# Work to be completed:
Exactly as they appear below, repeat the lines from the one with "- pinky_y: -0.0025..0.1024" through the one with "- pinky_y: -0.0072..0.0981", and no others.
[[ Data section, beginning ]]
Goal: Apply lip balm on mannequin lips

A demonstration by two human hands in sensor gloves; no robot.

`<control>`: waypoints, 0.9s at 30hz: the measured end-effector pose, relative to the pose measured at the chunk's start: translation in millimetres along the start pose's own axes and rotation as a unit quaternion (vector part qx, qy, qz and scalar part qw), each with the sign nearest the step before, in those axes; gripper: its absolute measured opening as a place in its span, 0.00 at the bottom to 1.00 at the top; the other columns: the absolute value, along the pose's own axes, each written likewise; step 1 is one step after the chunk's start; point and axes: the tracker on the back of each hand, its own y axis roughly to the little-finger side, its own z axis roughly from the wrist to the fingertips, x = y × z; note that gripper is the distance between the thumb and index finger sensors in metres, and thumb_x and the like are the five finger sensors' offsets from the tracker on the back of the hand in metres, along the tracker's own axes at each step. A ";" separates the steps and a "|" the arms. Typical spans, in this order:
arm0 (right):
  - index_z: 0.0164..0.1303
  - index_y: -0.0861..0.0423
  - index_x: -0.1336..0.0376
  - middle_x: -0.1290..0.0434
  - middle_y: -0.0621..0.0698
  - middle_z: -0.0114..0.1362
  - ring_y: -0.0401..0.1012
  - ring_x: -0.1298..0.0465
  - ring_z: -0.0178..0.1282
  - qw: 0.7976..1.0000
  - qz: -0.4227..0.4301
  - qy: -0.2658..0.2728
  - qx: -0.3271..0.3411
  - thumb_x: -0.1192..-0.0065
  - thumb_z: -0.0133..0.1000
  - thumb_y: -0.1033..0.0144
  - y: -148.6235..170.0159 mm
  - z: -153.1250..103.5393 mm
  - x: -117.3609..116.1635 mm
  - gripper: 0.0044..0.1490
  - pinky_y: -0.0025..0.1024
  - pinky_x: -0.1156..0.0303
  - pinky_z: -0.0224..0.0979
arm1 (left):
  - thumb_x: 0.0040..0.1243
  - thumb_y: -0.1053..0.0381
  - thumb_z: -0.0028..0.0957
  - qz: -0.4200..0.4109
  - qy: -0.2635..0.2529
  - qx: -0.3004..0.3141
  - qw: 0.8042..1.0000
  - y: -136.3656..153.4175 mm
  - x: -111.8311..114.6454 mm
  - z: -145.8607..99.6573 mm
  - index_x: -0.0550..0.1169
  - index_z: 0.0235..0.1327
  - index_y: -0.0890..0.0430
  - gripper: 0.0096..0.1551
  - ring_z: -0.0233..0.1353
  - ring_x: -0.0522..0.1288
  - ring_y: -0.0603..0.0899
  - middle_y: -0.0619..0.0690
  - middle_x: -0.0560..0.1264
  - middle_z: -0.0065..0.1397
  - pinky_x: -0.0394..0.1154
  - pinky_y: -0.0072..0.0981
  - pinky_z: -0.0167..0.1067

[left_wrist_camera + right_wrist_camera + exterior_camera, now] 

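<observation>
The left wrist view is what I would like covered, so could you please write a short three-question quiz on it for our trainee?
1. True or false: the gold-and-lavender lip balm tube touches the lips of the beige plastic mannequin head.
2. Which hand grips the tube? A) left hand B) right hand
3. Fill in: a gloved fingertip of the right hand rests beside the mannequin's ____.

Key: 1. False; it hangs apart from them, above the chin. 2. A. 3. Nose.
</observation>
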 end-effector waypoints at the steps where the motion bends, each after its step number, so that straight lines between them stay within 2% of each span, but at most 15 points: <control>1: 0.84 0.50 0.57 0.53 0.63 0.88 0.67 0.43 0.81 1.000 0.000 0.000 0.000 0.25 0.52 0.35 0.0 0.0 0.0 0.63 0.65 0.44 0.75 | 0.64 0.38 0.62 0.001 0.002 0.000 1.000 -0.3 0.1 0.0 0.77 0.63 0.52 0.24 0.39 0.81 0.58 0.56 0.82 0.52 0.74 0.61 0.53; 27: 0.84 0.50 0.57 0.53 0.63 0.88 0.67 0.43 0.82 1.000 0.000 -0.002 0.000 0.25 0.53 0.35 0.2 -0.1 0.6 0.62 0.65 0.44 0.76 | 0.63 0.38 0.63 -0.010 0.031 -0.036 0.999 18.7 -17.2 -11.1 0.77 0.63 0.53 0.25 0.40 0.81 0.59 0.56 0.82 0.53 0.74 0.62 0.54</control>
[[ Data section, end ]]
# Result of the task:
  - pinky_y: -0.0025..0.1024
  - pinky_x: -0.1156..0.0303
  - pinky_z: -0.0224..0.0979
arm1 (left):
  - thumb_x: 0.0040..0.1243
  - thumb_y: -0.1053..0.0381
  - thumb_z: -0.0028..0.0957
  - qz: -0.4200..0.4109
  - qy: -0.2635..0.2529
  - qx: -0.3004..0.3141
  - qw: 0.8042..1.0000
  - y: -136.3656..153.4175 mm
  - x: -111.8311..114.6454 mm
  - z: -145.8607..99.6573 mm
  - index_x: -0.0550..0.1169
  - index_z: 0.0235..0.1327
  - index_y: -0.0890..0.0430
  - gripper: 0.0096..0.1551
  - ring_z: -0.0233..0.1353
  - ring_x: -0.0522..0.1288
  - ring_y: -0.0603..0.0899
  - middle_y: -0.0619..0.0690
  - middle_x: -0.0560..0.1264
  - middle_z: -0.0065..0.1397
  - pinky_x: -0.0394..0.1154
  - pinky_y: -0.0072..0.0981

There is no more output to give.